**WHAT IS EXPECTED**: Using the data that follows, give the number of lines in which the word "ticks" occurs. Write only the number.

**DATA BLOCK**:
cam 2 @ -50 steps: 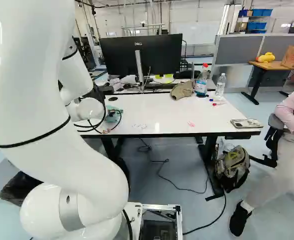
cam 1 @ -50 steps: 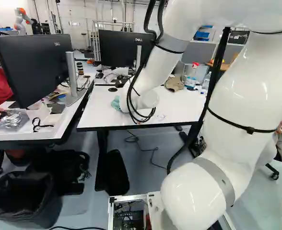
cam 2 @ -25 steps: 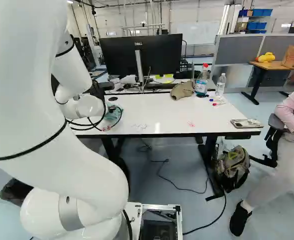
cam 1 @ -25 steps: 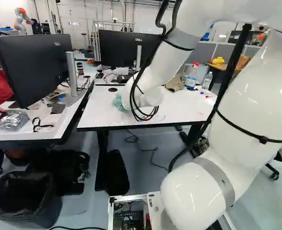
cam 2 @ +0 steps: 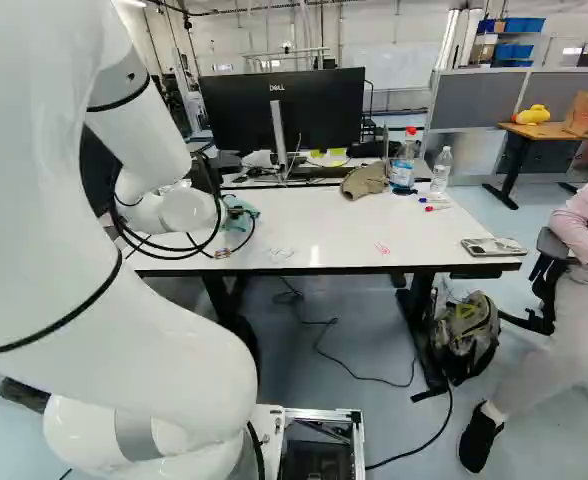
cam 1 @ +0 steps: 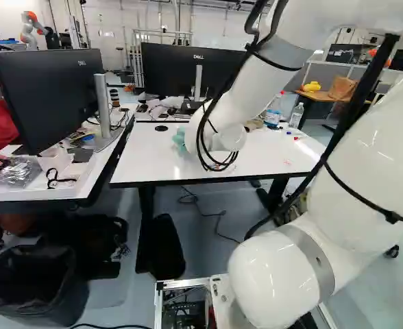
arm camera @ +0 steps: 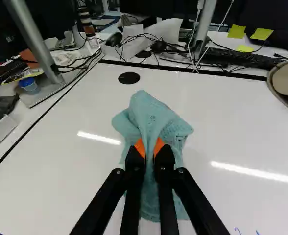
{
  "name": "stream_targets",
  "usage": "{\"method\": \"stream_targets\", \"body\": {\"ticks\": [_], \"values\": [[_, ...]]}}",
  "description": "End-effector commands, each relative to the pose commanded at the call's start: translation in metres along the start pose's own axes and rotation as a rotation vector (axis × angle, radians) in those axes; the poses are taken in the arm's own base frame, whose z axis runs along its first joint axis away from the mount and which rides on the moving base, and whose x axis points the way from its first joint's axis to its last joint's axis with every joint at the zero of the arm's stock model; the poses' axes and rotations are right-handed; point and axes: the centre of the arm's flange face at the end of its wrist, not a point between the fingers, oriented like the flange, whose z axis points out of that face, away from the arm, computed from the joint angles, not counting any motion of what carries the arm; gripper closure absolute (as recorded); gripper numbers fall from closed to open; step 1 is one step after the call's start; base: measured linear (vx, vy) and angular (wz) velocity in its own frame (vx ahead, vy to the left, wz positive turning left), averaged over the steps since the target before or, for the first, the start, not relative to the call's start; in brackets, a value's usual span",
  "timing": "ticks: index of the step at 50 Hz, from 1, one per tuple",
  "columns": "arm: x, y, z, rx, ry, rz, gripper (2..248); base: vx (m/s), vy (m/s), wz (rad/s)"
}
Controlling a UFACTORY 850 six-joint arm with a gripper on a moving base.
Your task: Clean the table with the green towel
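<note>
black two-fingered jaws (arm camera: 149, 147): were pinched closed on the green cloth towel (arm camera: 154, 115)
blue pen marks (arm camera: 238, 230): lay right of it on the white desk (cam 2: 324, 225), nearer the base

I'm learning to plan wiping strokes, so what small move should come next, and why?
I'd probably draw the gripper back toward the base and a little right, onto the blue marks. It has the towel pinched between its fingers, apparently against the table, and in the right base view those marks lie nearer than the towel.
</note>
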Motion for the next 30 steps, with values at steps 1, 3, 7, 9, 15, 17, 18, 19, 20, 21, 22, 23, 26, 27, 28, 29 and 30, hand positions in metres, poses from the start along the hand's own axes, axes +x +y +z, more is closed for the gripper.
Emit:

**ANSWER BELOW**: 2